▶ **MATERIAL PROVIDED**:
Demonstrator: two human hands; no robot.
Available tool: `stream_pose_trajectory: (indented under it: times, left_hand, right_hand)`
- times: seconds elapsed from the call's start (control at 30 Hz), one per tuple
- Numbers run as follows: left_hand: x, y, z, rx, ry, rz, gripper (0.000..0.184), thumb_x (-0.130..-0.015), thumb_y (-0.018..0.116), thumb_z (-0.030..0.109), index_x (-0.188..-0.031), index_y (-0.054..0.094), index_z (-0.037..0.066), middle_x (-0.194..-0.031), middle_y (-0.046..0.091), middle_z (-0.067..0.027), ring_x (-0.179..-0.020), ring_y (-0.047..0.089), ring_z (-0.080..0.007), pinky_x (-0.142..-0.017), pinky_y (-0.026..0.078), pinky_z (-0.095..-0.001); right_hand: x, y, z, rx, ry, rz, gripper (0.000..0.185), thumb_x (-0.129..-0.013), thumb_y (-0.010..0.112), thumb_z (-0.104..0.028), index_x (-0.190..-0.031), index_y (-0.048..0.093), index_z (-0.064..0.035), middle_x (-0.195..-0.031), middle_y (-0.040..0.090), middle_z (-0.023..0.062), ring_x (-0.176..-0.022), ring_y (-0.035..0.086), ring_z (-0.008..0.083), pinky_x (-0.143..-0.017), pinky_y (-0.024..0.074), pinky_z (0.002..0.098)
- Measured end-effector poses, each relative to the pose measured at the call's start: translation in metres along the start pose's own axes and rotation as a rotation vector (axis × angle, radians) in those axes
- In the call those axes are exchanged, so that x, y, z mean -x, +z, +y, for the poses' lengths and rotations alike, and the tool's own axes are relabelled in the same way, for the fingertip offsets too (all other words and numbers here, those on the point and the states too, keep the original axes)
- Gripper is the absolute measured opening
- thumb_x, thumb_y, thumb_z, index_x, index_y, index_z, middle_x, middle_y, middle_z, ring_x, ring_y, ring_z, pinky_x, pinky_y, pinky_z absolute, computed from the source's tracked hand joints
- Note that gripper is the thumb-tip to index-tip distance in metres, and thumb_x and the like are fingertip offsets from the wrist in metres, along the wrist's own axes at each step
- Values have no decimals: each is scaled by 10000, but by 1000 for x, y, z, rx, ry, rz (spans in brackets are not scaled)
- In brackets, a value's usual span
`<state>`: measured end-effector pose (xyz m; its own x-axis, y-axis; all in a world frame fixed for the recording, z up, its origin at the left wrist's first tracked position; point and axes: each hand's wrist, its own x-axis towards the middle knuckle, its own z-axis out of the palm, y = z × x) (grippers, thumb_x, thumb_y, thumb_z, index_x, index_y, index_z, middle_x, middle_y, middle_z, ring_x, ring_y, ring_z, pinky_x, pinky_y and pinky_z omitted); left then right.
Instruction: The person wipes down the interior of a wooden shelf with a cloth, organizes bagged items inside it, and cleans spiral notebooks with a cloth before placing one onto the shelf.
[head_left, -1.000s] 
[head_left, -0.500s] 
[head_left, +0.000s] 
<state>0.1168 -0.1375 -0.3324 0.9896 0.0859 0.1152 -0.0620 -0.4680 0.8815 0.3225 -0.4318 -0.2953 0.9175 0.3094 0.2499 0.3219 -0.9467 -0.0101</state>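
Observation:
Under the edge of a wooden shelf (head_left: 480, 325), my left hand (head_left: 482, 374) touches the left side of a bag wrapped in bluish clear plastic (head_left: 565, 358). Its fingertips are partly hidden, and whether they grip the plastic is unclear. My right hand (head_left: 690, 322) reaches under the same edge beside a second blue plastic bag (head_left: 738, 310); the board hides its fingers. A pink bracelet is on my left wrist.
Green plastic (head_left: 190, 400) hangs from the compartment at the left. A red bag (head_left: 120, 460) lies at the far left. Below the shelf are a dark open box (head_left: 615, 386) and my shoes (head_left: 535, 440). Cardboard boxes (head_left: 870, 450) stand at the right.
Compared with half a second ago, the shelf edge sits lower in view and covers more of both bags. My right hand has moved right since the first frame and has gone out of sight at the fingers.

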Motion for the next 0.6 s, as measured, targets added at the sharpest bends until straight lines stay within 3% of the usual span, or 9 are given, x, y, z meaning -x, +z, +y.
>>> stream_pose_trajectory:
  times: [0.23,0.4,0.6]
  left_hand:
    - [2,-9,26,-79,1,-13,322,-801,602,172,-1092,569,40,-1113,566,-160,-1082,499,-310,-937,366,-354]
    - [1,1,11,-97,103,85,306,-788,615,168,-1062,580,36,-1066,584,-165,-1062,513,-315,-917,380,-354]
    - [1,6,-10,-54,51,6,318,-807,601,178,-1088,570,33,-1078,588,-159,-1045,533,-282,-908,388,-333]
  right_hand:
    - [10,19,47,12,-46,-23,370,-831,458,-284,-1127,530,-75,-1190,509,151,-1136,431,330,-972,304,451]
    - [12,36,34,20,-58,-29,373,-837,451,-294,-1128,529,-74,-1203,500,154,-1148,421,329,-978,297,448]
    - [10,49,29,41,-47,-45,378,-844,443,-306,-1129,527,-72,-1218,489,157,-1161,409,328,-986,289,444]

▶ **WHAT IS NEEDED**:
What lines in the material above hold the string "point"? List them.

▶ **WRITTEN SOLUTION**:
- In the call those axes are exchanged, so that x, y, z mean -x, +z, +y, for the poses' lengths and rotations alike, and the tool's own axes are relabelled in the same way, for the fingertip offsets too (all other words and numbers here, those on the point and the states too, keep the original axes)
`<state>`: measured end-effector pose (xyz m; its own x-axis, y-axis; all in a world frame fixed for the recording, z up, its origin at the left wrist's first tracked position; point and axes: each hand's wrist, its own x-axis towards the middle knuckle, its own z-axis out of the palm, y = z × x) (grippers, thumb_x, thumb_y, thumb_z, index_x, index_y, index_z, middle_x, middle_y, middle_z, ring_x, ring_y, ring_z, pinky_x, pinky_y and pinky_z omitted); left then right.

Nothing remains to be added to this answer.